Globale Erwärmung: Besuch eines Gletschers in 3D

 Mit Originalexponaten und wunderschönen historischen Fotografien beleuchtet die Ausstellung Alfred de Quervains Expedition im ewigen Eis und schlägt einen Bogen zur heutigen Klima- und Gletscherforschung. Mit dem virtuellen Erlebnis im Hochgebirge «Expedition 2 Grad»* erfahren die Besucherinnen und Besucher, was es konkret heisst, wenn sich die Temperatur global um zwei Grad erwärmt. Mit einer 3D-Brille ausgerüstet, können die Auswirkungen auf den Grossen Aletschgletscher in einer virtuellen Welt erlebt werden.


Der Aletschgletscher im Jahre 1900


Der Aletschgletscher im Jahre 1921


Der Aletschgletscher im Jahre 2015

Ein breites Rahmenprogramm – darunter Workshops für Familien u.a. mit der Swiss Polar Class, Expertenführungen mit Historikerinnen, Polarführerinnen und Glaziologen, dem Huskyweekend auf der Hofmatt mit der Erlebniswelt Muotathal sowie diverse öffentliche und virtuelle Führungen – begleiten die Ausstellung und erlauben vertiefende Einblicke rund um Grönland und die Polarforschung.


Glaziologe Martin Lüthi mit dem Radarsystem

Der Glaziologe Martin Lüthi (55), der jedes Jahr mit einer Gruppe nach Grönland reist und forscht, beantwortet Seniorweb einige Fragen.

Wie messen sie den Rückgang des Eises?

Wir messen die Veränderungen des Eises vor Ort mit einem Radarsystem.
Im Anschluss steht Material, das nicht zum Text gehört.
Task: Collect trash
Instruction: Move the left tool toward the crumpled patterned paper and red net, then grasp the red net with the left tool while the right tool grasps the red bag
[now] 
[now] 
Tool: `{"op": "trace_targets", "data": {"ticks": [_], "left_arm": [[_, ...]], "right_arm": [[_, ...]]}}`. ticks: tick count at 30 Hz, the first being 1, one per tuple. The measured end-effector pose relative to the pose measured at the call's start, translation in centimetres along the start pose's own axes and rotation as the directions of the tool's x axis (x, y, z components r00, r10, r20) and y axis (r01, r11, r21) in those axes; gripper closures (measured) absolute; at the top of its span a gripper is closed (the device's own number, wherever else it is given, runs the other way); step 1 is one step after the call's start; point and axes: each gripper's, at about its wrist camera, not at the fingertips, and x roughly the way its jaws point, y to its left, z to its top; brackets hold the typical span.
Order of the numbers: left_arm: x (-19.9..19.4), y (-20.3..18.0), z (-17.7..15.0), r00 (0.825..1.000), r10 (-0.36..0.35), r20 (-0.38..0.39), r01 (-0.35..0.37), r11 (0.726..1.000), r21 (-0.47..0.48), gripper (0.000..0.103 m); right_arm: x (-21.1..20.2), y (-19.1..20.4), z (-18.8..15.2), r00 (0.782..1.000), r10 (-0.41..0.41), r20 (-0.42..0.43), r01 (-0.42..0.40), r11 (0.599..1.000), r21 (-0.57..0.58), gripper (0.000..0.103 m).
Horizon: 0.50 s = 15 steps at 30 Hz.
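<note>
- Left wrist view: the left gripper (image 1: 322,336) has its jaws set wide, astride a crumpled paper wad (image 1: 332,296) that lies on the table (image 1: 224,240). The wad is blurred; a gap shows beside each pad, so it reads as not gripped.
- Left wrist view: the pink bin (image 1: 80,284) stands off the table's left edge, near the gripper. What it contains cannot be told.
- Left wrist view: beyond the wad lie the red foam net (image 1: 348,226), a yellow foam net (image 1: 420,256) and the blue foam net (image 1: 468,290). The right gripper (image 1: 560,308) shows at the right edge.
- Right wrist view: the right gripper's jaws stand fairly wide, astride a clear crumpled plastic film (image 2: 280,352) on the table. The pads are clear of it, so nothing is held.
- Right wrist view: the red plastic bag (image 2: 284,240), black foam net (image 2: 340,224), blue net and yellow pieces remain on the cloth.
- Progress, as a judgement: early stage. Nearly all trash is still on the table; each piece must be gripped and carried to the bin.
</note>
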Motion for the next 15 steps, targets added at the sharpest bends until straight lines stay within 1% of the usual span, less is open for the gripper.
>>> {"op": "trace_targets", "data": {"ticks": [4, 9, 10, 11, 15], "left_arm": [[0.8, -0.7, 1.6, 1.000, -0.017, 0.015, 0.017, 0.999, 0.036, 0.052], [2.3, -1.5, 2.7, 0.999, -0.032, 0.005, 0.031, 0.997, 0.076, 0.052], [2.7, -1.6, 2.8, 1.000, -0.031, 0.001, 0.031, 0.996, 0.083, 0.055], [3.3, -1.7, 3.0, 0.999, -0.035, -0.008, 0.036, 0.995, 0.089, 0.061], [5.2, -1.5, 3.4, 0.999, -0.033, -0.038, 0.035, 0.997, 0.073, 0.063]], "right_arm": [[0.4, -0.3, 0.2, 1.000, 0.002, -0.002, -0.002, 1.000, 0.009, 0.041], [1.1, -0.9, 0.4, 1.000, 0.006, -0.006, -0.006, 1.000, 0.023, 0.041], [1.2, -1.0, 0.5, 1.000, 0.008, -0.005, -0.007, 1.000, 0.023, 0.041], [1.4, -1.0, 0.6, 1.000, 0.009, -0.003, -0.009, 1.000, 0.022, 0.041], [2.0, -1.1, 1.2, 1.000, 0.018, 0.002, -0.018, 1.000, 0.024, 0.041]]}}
Dazu stellen wir das Gerät auf einen festen Untergrund oder auf einem Felsen und messen millimetergenau die Veränderung während mehreren Wochen. Die Daten werden dann mit Hilfe eines Computerprogramms ausgewertet.

Wie lange geht es noch, bis Grönland kein Eis mehr hat?

Das geht sehr lange.

Wird das Eis auch wieder wachsen?

Mit den jetzigen Bedingungen ist das nicht möglich. Das bestimmt die Temperatur.

Wie lange geht es, bis es in der Schweiz keine Gletscher mehr hat?

Ganz genau kann man das nicht sagen. Ein grosser Teil der Gletscher wird in 50 Jahren nicht mehr da sein.

Was für Auswirkungen hat das auf die Bewohner?

Alles wird anders, die Vegetationsgrenzen gehen hinauf, der Wasserhaushalt wird anders sein. Viele Bäche haben kein Wasser mehr. Im Sommer gibt es wahrscheinlich eine grosse Wasserknappheit.

Was können wir dazu beitragen, dass es nicht so schlimm wird?

Eigentlich ist der Zug schon lange abgefahren. Man kann schauen, dass es nicht noch viel schlimmer wird.

Titelbild – Dieser Inuit trainiert die Expeditionsmitglieder im Kajakfahren.